* **WORK REQUEST**: Only the lines from the top of the data through the line with "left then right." should be repeated, each exactly as written.

* **INFORMATION PROVIDED**:

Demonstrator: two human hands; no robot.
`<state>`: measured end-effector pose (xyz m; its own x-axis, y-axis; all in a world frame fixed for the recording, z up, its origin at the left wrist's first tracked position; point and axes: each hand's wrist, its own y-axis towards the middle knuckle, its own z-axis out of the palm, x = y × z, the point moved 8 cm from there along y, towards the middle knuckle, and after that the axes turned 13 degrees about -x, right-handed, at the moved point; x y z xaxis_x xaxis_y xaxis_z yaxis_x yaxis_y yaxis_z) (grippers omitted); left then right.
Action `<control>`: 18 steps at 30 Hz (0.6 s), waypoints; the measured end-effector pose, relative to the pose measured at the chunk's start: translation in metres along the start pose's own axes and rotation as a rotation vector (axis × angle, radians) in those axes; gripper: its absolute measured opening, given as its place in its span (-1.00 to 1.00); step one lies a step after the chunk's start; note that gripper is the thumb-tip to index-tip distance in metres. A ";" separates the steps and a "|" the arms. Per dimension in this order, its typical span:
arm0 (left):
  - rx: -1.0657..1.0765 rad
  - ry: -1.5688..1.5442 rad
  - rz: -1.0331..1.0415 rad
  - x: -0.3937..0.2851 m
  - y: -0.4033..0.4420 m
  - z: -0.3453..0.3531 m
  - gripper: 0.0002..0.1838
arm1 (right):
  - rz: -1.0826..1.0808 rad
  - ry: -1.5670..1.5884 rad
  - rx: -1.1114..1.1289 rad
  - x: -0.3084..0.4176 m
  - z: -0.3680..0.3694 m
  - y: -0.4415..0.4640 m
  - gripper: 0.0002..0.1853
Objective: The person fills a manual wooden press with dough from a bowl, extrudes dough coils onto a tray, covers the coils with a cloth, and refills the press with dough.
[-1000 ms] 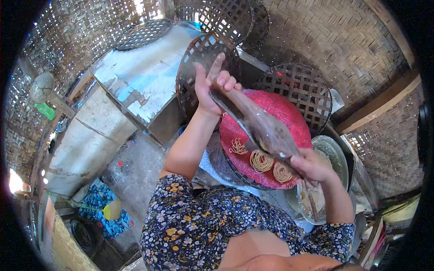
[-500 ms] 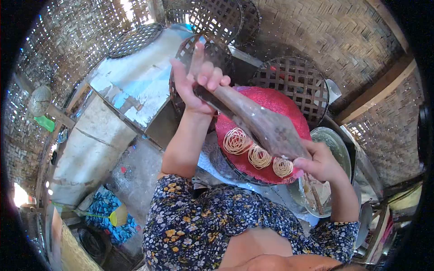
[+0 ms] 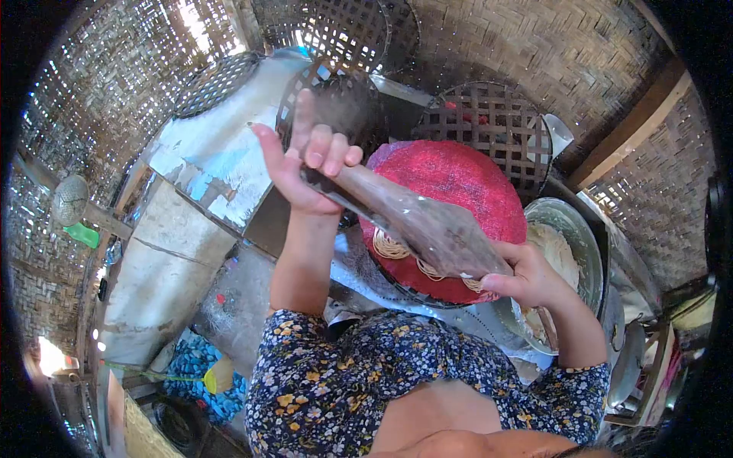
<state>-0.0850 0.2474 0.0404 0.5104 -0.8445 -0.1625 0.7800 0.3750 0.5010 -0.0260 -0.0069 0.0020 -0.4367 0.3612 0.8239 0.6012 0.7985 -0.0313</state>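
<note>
A long brown wooden tool (image 3: 420,217) slants across the view above a round red mat (image 3: 458,179). My left hand (image 3: 309,156) grips its upper left end with some fingers, while the thumb and index finger stick out. My right hand (image 3: 527,275) is closed round the lower right end. Beneath the tool, near the mat's lower edge, lie coiled strands (image 3: 389,244), partly hidden by it. To the right, a large metal basin (image 3: 584,229) holds pale dough (image 3: 553,252), close to my right hand.
A woven basket (image 3: 496,126) stands behind the mat, and a dark basket (image 3: 336,107) behind my left hand. A pale blue-white tabletop (image 3: 229,145) is at the upper left. Blue material (image 3: 202,374) and a yellow scoop (image 3: 219,376) lie at the lower left.
My left hand and the tool's upper end have moved left in the view. The tool now covers more of the coils on the mat. Both hands keep their hold.
</note>
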 end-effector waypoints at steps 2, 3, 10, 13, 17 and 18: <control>0.003 -0.047 -0.031 0.013 0.003 -0.007 -0.29 | -0.038 -0.045 -0.045 -0.002 -0.006 -0.002 -0.35; 0.008 -0.073 -0.052 0.018 0.005 -0.010 -0.29 | -0.024 -0.079 -0.051 -0.002 -0.009 -0.003 -0.35; -0.366 0.649 -0.832 0.127 -0.033 -0.142 -0.34 | 0.148 0.018 -0.048 -0.031 -0.010 -0.005 -0.35; -0.337 1.184 -0.721 0.126 -0.060 -0.133 -0.46 | 0.070 0.007 -0.082 -0.031 -0.012 0.000 -0.36; -0.409 1.160 -0.823 0.122 -0.065 -0.127 -0.52 | 0.065 0.038 -0.116 -0.037 -0.014 0.004 -0.36; -0.429 1.125 -0.858 0.124 -0.066 -0.126 -0.51 | 0.063 0.034 -0.138 -0.037 -0.015 0.004 -0.37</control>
<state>-0.0273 0.1661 -0.1202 -0.3021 -0.2031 -0.9314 0.9243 0.1766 -0.3383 0.0030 -0.0242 -0.0197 -0.3741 0.3898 0.8415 0.7139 0.7002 -0.0070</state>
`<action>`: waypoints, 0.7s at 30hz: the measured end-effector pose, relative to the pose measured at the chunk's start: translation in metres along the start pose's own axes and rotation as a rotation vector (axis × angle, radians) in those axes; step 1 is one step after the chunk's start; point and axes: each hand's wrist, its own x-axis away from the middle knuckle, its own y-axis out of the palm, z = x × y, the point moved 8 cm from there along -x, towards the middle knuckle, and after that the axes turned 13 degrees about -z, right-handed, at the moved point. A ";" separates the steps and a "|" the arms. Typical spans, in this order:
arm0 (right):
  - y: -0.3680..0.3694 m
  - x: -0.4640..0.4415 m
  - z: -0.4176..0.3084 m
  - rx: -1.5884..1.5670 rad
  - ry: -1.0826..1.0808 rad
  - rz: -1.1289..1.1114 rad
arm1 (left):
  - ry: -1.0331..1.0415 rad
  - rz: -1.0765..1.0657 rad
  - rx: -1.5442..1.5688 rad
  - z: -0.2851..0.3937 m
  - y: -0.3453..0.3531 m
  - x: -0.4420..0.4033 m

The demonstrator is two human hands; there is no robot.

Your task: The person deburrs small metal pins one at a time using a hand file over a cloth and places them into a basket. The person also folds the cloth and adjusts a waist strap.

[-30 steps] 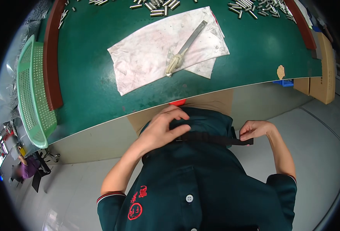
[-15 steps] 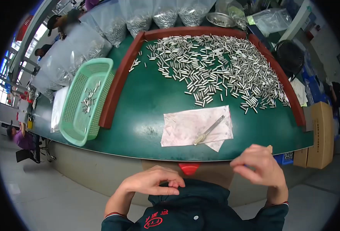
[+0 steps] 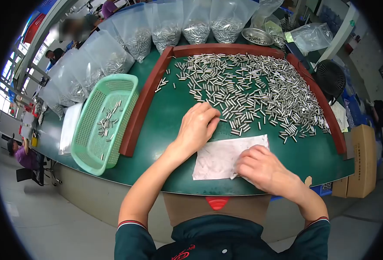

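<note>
My left hand (image 3: 196,127) is over the green table top, between the cloth and the near edge of the metal pins (image 3: 248,93); its fingers are curled together, and whatever they may hold is hidden. On the right part of the stained white cloth (image 3: 215,158) rests my right hand (image 3: 261,168), fingers bent and closed. It covers the spot of the metal tool with the wrapped handle, which is out of sight beneath or within the hand. The pins lie loose in a broad pile inside the red-brown border (image 3: 226,50).
A green basket (image 3: 81,143) with several pins stands left of the border. Bags of pins (image 3: 138,43) line the back, beside a metal bowl (image 3: 257,37). At right are a black fan (image 3: 330,80) and a cardboard box (image 3: 361,160). People sit at far left, one in purple (image 3: 24,156).
Both hands have left the waist and the belt and reached forward over the table, the left toward the pins, the right onto the cloth. The view has tilted up, showing the pins and bags.
</note>
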 end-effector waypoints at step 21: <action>-0.058 0.049 0.066 -0.909 -0.081 0.807 | -0.129 -0.068 0.139 0.014 0.010 0.017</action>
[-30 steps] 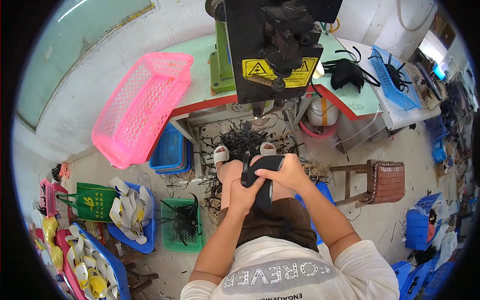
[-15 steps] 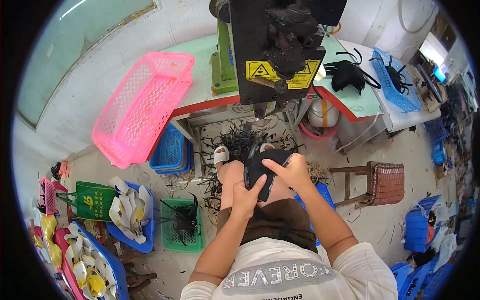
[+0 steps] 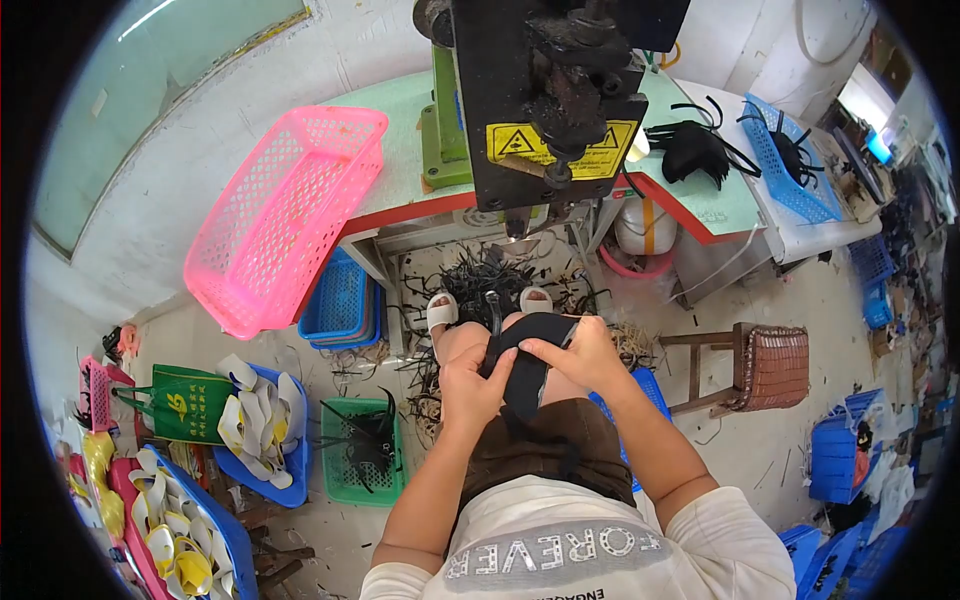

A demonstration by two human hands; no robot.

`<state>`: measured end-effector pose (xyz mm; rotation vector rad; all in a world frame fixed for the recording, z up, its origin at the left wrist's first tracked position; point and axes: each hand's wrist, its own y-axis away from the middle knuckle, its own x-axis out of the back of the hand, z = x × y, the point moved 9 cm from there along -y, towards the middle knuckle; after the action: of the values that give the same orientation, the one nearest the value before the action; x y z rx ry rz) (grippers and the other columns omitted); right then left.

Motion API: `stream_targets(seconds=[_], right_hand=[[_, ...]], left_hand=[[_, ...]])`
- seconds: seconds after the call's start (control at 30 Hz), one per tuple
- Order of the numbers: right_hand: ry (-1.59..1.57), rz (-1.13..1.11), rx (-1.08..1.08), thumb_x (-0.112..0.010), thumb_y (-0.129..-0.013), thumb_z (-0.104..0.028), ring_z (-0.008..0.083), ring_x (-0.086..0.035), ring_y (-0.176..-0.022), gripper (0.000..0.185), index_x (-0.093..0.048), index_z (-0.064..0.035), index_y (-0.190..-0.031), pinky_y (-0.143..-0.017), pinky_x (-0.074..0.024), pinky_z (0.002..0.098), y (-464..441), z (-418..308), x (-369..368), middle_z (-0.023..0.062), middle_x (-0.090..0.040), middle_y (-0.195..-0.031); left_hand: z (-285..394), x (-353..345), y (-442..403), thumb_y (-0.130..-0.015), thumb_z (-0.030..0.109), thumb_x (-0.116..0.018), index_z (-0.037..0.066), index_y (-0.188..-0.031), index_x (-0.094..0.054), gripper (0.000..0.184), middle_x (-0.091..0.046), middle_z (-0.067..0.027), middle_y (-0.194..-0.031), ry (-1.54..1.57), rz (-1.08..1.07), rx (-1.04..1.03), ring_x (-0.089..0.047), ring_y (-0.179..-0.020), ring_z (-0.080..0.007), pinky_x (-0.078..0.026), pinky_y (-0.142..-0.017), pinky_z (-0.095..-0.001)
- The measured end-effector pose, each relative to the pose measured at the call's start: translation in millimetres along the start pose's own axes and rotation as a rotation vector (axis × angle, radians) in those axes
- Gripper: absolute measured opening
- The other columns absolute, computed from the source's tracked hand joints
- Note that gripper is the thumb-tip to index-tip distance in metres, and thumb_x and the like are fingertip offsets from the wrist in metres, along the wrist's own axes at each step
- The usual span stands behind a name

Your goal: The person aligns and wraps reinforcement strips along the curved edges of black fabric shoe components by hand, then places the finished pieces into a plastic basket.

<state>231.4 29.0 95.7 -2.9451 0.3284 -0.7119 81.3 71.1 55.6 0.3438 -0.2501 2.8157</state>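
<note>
A black curved fabric piece (image 3: 527,380) is held over my lap, just above my knees. My left hand (image 3: 473,388) is closed on its left side, with the thumb lying on top. On the other side, my right hand (image 3: 588,357) grips the upper right edge, its thumb pressing near the left thumb. A thin, lighter edge shows along the right side of the piece. A narrow dark strip (image 3: 493,312) sticks up beside my left fingers. The fingers underneath the fabric are hidden.
A black press machine (image 3: 555,110) stands ahead on the green table (image 3: 395,125), with a pink basket (image 3: 285,220) at left. Black strapped pieces (image 3: 694,155) lie at right. A green basket (image 3: 363,450) is on the floor, a stool (image 3: 770,367) at right, and black scraps (image 3: 490,275) by my feet.
My hands have drawn closer together, thumbs now nearly meeting. The fabric piece has bent and sunk slightly toward my lap, and the narrow strip shows more clearly.
</note>
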Motion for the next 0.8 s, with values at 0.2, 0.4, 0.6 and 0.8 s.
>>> stream_targets(seconds=[0.2,0.4,0.6,0.8], right_hand=[[-0.226,-0.014,-0.184,-0.063,-0.072,-0.021,0.0067,-0.05,-0.048,0.024,-0.061,0.002,-0.075,-0.045,-0.0402,0.0233,3,39,-12,0.006,-0.058,-0.056],[-0.354,0.012,-0.131,-0.063,-0.073,-0.016,0.0052,-0.046,-0.046,0.018,-0.061,0.0022,-0.074,-0.042,-0.0372,0.0212,1,26,-15,0.0033,-0.055,-0.053],[-0.39,0.276,-0.028,-0.065,-0.072,-0.014,0.0042,-0.045,-0.046,0.017,-0.062,0.0013,-0.078,-0.042,-0.0361,0.0205,0,26,-5,0.0011,-0.057,-0.056],[-0.53,0.066,-0.134,-0.067,-0.07,-0.013,0.0039,-0.048,-0.057,0.017,-0.062,0.0004,-0.081,-0.051,-0.0391,0.0198,3,25,-25,-0.0006,-0.059,-0.066]], left_hand=[[20,7,5,-0.074,0.022,-0.064,-0.001,-0.069,-0.06,0.024,-0.055,-0.0075,-0.054,-0.092,0.159,-0.079,-0.05,-0.046,-0.0118,-0.038,-0.042,-0.0244],[7,-38,22,-0.077,0.021,-0.061,-0.005,-0.086,-0.056,0.027,-0.059,-0.0075,-0.075,0.747,-0.187,0.489,-0.055,-0.056,-0.0119,-0.045,-0.049,-0.021],[-5,-38,15,-0.069,0.0,-0.064,0.006,-0.114,-0.03,0.057,-0.052,-0.0091,-0.086,0.613,-0.248,0.439,-0.057,-0.064,-0.0141,-0.05,-0.048,-0.024],[6,-28,17,-0.063,0.005,-0.071,0.002,-0.107,-0.04,0.054,-0.054,-0.0061,-0.077,0.422,-0.215,0.351,-0.055,-0.057,-0.0098,-0.044,-0.04,-0.0174]])
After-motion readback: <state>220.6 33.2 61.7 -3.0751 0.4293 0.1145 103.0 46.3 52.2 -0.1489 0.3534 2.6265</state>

* **SOLVED PROBLEM**:
Demonstrator: two human hands; no robot.
`<state>`: measured end-effector pose (xyz m; its own x-axis, y-axis; all in a world frame fixed for the recording, z up, its origin at the left wrist's first tracked position; point and axes: each hand's wrist, its own y-axis towards the middle knuckle, its own z-axis out of the palm, x = y × z, the point moved 8 cm from there along y, towards the middle knuckle, and after that the axes turned 13 degrees about -x, right-handed, at the moved point; x y z xaxis_x xaxis_y xaxis_z yaxis_x yaxis_y yaxis_z) (grippers omitted); left then right.

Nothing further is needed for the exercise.